Taking the lower end of the range at US$80, Getchell should be valued at US$85,520,000 or US$0.9218 per share, a 252% upside thrust from its recent price. One might argue that an open pit operation ("ease of extraction") located in Nevada ("jurisdictional risk" zero), with roads, water, power and educated labor force ("infrastructure") everywhere around them justifies a value-per-ounce closer to the higher end of the valuation range. At $250 per ounce, Getchell would be approaching US$3 per share.
That covers the minimum valuation projection for Getchell with no provision for a revised resource estimate nor exploration potential. The company is launching a 5,000-meter drill program into the Tenneco Drift, Pack Rat, Colorado and Pediment zones this month, into areas known to contain gold-bearing mineralization but never included in any resource calculations in the past. By example, drilling by Tenneco encountered up to 16-gram Au material over a half dozen holes and over decent widths, and while it was spectacular in grade, subsequent work programs excluded that zone. In the Pack Rat zone, 68 meters of 2.69 g/t Au (US$170/t rock) was reported but never included in any of the resource calculations. Needless to say, there exists significant potential for an increase in ounces through exploration.
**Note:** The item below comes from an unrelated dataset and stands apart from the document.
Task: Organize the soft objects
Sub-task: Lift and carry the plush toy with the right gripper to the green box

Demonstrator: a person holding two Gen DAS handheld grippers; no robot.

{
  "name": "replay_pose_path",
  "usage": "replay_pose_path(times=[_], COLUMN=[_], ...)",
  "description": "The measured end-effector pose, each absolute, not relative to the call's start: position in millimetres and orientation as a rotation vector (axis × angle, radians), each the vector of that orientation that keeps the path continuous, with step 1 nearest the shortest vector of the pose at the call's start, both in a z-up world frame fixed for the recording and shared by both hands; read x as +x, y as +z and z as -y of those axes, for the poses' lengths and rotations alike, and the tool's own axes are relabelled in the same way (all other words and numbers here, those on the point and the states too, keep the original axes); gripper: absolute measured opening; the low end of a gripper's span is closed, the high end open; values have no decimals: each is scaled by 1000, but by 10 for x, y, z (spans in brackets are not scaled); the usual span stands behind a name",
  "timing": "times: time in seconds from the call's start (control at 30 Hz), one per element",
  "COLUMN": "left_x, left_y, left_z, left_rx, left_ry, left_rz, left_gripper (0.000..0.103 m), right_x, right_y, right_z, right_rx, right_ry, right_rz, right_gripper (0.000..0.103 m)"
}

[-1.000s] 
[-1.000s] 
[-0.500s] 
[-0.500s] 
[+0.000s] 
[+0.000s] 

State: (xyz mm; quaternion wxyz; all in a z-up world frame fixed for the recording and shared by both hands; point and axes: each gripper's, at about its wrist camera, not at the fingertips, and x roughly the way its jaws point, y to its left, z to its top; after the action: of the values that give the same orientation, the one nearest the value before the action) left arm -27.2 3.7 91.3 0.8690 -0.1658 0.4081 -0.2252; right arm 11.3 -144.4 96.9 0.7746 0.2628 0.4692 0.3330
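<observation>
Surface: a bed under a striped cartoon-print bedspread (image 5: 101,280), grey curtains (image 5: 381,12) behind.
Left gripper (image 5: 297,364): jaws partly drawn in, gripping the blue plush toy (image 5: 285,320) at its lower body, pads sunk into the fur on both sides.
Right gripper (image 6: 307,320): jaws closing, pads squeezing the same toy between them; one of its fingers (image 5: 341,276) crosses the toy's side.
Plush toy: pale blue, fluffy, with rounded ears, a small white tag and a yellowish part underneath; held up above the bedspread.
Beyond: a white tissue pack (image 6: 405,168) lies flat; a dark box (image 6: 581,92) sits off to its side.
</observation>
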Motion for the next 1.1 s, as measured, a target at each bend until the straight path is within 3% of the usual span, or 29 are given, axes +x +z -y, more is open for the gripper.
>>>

Also noteworthy is the cut-off grade (COG) used to identify ore in the arrival at 1,069,000 ounces Au: a COG of 3.43 g/t Au was used back in 2017 (gold at $1,250), which most certainly would have excluded a substantial body of mineralization where grades were above 1 g/t but below 3.43 g/t. Most resource calculations in 2020 use a COG as low as 0.5 g/t Au, largely because the value of the ore is so much greater today at $2,000 Au than it was even three years ago.
It is my conservative estimate that after the discovery of new gold-bearing zones through exploration and the inclusion of known gold-bearing zones through the revised resource estimate (and lowered COG), Fondaway Canyon will boast a 2- to 3-million-ounce, NI-43-101-compliant resource. The lift in the stock price will come from a) rising gold prices, b) a revised value/ounce level, c) a larger resource from reranking (lower COG), and d) exploration success. The only one of the four valuation drivers that is speculative is d) exploration; the rest are predictable and quantifiable.